David Hall, chief executive of advocacy group the Irish Mortgage Holders Organisation, also criticised the sale. He has repeatedly warned of a "tsunami" of respossessions that he says will arise from the sale of mortgages to funds.

“The tsunami that I warned about has been delayed and outsourced, but it is coming,” he said.

Denouement

Fianna Fáil TD John McGuinness, who chairs the Oireachtas finance committee, said the Dáil should be recalled to discuss the sale of home loans to vulture funds.

However, other commentators, such as Brendan Burgess of the website Askaboutmoney, argue that Irish rates of repossession are very low and that the vulture funds may help bring the mortgage crisis to a denouement.

Ulster Bank insists all of the home loans it is selling are in ongoing arrears and none are in any sort of agreed repayment “arrangement” with the bank. The deal will see it offload about 6.5 per cent of its loan book in the Republic.

“This difficult decision comes a decade after the financial crisis began, and the continued extension of forbearance cannot be maintained,” the bank said.

More than half of the portfolio includes buy-to-lets with average arrears of €32,000 or 34 months of repayments.

Forbearance procedures

The owner-occupied loans in the portfolio are, on average, 83 months, or almost seven years in arrears. Each are behind in their repayments by on average €61,000. Each loan has been through three forbearance procedures, the bank said.
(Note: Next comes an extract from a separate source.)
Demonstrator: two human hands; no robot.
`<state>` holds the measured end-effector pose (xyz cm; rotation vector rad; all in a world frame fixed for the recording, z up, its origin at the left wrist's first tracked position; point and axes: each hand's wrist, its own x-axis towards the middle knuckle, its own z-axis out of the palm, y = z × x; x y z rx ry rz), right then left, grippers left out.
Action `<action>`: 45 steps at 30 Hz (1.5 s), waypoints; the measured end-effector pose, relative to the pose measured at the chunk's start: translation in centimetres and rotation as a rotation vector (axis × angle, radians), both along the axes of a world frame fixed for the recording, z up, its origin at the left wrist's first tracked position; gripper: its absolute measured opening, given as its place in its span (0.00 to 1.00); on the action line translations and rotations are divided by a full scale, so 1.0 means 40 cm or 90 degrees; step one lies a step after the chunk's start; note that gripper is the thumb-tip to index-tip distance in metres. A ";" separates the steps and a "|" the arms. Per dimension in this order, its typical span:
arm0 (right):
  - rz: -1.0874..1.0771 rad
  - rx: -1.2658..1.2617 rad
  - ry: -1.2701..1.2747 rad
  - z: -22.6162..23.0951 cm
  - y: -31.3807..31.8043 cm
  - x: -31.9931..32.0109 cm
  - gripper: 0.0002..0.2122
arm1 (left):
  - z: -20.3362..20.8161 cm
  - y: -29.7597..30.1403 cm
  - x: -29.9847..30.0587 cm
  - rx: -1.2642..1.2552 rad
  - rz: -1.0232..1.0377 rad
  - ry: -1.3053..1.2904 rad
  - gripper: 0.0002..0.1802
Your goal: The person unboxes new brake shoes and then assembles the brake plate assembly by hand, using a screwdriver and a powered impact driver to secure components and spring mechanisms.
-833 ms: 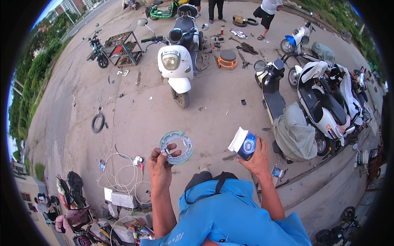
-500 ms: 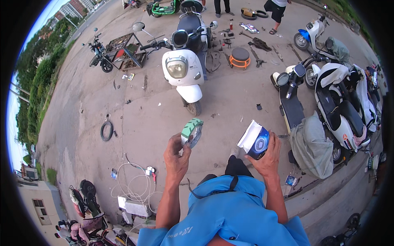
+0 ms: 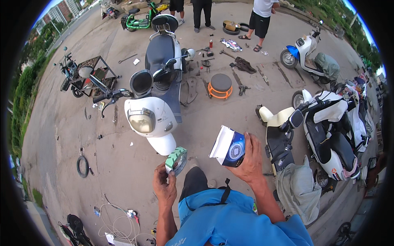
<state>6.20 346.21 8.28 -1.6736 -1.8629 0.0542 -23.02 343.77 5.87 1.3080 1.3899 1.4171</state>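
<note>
My left hand (image 3: 165,185) is closed round the lower edge of a ring-shaped part (image 3: 176,158) with a green patterned rim and a silvery side; its exact kind I cannot tell. The part is tilted, just in front of the white scooter's front mudguard in the picture. To the right, my right hand (image 3: 252,164) grips a small blue cardboard box (image 3: 235,149) with a round device printed on it. The box's white flap (image 3: 219,141) stands open toward the left. What is inside the box does not show. The two hands are apart.
A white scooter (image 3: 143,119) stands ahead to the left. Beyond it are an orange-rimmed stool (image 3: 220,85) and scattered tools. Parked scooters (image 3: 334,139) and a grey cover (image 3: 301,186) lie to the right. A coiled hose (image 3: 119,221) is at lower left. People stand at the back.
I have moved closer to the white scooter, which now sits larger and further left. Both hands keep their holds and appear further left in the picture, the ring-shaped part also lower.
</note>
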 end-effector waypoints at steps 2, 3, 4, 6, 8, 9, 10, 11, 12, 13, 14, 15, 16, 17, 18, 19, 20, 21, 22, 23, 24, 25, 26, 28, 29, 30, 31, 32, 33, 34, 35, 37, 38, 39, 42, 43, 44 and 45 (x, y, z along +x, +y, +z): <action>-0.019 -0.002 -0.006 -0.001 0.110 0.008 0.59 | -0.017 0.098 0.017 -0.044 -0.001 -0.022 0.08; -0.031 -0.011 -0.007 -0.004 0.154 0.011 0.59 | -0.015 0.148 0.027 -0.046 -0.005 -0.020 0.08; -0.050 -0.005 -0.020 -0.011 0.203 0.019 0.60 | -0.012 0.202 0.046 -0.047 -0.025 -0.031 0.11; -0.083 -0.033 -0.002 -0.022 0.278 0.039 0.61 | -0.021 0.315 0.075 -0.047 -0.074 -0.007 0.13; -0.145 -0.082 0.042 -0.044 0.356 0.074 0.60 | -0.006 0.449 0.110 -0.102 -0.151 -0.021 0.09; -0.142 -0.083 0.032 -0.038 0.376 0.101 0.60 | 0.004 0.502 0.145 -0.090 -0.188 -0.008 0.09; -0.198 -0.097 0.043 -0.041 0.403 0.120 0.60 | 0.004 0.567 0.168 -0.082 -0.226 0.003 0.10; -0.254 -0.111 0.054 -0.042 0.436 0.144 0.61 | 0.015 0.632 0.199 -0.081 -0.230 -0.001 0.10; -0.291 -0.105 0.033 -0.048 0.458 0.188 0.61 | 0.031 0.686 0.245 -0.085 -0.289 0.024 0.10; -0.316 -0.083 0.042 -0.032 0.491 0.212 0.61 | 0.055 0.735 0.262 -0.096 -0.352 0.062 0.11; -0.355 -0.093 0.052 -0.018 0.499 0.231 0.61 | 0.065 0.781 0.286 -0.074 -0.389 0.076 0.12; -0.396 -0.085 0.057 -0.003 0.542 0.258 0.61 | 0.049 0.841 0.309 -0.074 -0.409 0.082 0.12; -0.439 -0.096 0.070 -0.003 0.563 0.282 0.61 | 0.049 0.892 0.338 -0.030 -0.442 0.089 0.13; -0.464 -0.095 0.081 -0.020 0.591 0.311 0.60 | 0.055 0.950 0.364 0.015 -0.471 0.096 0.13; -0.482 -0.109 0.071 -0.041 0.610 0.347 0.60 | 0.076 1.002 0.397 0.020 -0.502 0.145 0.15; -0.497 -0.122 0.061 -0.063 0.630 0.379 0.59 | 0.072 1.046 0.431 0.017 -0.499 0.141 0.15; -0.490 -0.125 0.056 -0.075 0.650 0.410 0.59 | 0.068 1.085 0.469 0.027 -0.518 0.146 0.15; -0.509 -0.149 0.058 -0.089 0.687 0.442 0.59 | 0.060 1.130 0.508 0.042 -0.536 0.153 0.15; -0.525 -0.174 0.060 -0.100 0.732 0.474 0.58 | 0.048 1.172 0.546 0.030 -0.545 0.130 0.16; -0.521 -0.197 0.084 -0.106 0.779 0.507 0.57 | 0.030 1.211 0.582 0.030 -0.532 0.130 0.16; -0.496 -0.196 0.077 -0.122 0.829 0.555 0.57 | 0.011 1.248 0.623 0.027 -0.526 0.090 0.15; -0.470 -0.196 0.069 -0.140 0.883 0.602 0.58 | -0.008 1.283 0.661 0.024 -0.519 0.051 0.15; -0.459 -0.198 0.030 -0.162 0.939 0.636 0.57 | -0.024 1.315 0.692 -0.036 -0.519 0.061 0.14; -0.374 -0.217 -0.010 -0.149 1.070 0.705 0.57 | -0.026 1.380 0.761 -0.093 -0.493 0.018 0.14; -0.333 -0.219 -0.024 -0.132 1.141 0.737 0.57 | -0.025 1.412 0.789 -0.145 -0.477 -0.023 0.13; -0.304 -0.240 -0.020 -0.109 1.211 0.758 0.57 | -0.023 1.444 0.805 -0.158 -0.466 -0.028 0.13; -0.278 -0.245 -0.039 -0.083 1.273 0.785 0.57 | -0.013 1.476 0.829 -0.178 -0.447 -0.010 0.13; -0.254 -0.254 -0.046 -0.069 1.329 0.812 0.57 | -0.003 1.505 0.851 -0.199 -0.428 0.007 0.13; -0.231 -0.254 -0.056 -0.057 1.391 0.843 0.56 | 0.005 1.544 0.876 -0.203 -0.416 -0.001 0.13; -0.219 -0.259 -0.056 -0.042 1.437 0.866 0.55 | -0.002 1.568 0.898 -0.220 -0.390 -0.028 0.13; -0.206 -0.263 -0.064 -0.038 1.483 0.889 0.55 | -0.008 1.596 0.915 -0.233 -0.367 -0.051 0.12; -0.181 -0.259 -0.068 -0.035 1.566 0.930 0.54 | -0.006 1.657 0.945 -0.291 -0.331 -0.099 0.10; -0.172 -0.240 -0.069 -0.023 1.604 0.929 0.55 | 0.010 1.686 0.946 -0.334 -0.305 -0.137 0.08; -0.162 -0.244 -0.077 -0.028 1.633 0.936 0.55 | -0.008 1.709 0.959 -0.337 -0.296 -0.146 0.08; -0.180 -0.250 -0.070 -0.062 1.709 0.957 0.55 | -0.051 1.804 1.001 -0.331 -0.274 -0.200 0.06; -0.174 -0.250 -0.077 -0.071 1.733 0.963 0.55 | -0.049 1.843 1.019 -0.330 -0.269 -0.208 0.06; -0.189 -0.269 -0.073 -0.077 1.757 0.969 0.55 | -0.047 1.884 1.038 -0.309 -0.277 -0.214 0.07; -0.203 -0.287 -0.067 -0.083 1.780 0.976 0.55 | -0.049 1.923 1.054 -0.288 -0.285 -0.220 0.07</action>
Ulster Bank argues that some distressed mortgages will never be repaid, no matter how many chances the defaulting borrower is given.

“For mortgages that are not sustainable, additional forbearance will not bring them back to a performing position,” it said.

The Project Scariff sale is expected to be the last big portfolio sale undertaken by Ulster Bank, which has been restructuring its Irish assets for almost a decade. In the past 10 years, it has reduced its loan book here by about 60 per cent.